Scan the material for "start". Copy every line it appears in.

# # # # # # #

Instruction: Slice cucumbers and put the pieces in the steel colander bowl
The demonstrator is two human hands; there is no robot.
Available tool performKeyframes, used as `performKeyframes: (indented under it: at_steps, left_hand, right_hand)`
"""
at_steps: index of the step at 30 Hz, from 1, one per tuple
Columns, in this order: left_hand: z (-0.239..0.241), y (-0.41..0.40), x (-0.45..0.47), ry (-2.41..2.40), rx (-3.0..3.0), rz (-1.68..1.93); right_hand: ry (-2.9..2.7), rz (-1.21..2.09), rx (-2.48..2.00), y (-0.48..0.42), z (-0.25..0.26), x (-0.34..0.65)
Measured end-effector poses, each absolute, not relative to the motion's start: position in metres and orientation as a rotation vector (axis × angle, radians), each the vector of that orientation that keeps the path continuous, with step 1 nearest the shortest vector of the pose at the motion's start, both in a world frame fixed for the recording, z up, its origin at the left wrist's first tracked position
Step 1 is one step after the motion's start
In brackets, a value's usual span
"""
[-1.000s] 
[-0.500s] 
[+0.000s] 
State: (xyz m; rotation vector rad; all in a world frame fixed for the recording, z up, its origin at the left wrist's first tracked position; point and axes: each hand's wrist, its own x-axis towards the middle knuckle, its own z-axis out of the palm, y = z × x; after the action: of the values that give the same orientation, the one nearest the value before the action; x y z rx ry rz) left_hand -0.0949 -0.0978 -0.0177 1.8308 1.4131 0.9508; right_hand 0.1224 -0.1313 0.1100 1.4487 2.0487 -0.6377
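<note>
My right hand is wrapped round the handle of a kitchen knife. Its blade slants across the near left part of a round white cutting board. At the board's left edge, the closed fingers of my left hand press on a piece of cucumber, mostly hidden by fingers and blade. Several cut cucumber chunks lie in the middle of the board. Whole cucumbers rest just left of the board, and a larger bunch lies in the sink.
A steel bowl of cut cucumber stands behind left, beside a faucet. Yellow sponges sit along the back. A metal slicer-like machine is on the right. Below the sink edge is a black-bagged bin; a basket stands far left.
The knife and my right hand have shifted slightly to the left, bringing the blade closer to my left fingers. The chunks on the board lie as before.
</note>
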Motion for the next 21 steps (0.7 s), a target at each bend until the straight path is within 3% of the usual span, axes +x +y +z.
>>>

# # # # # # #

**Completed exercise**
Measured end-effector poses, each absolute, not relative to the motion's start: position in metres and orientation as a rotation vector (axis × angle, radians), each the vector of that orientation that keeps the path continuous, with step 1 nearest the shortest vector of the pose at the motion's start, both in a world frame fixed for the recording, z up, its origin at the left wrist's first tracked position
Step 1 is one step after the motion's start

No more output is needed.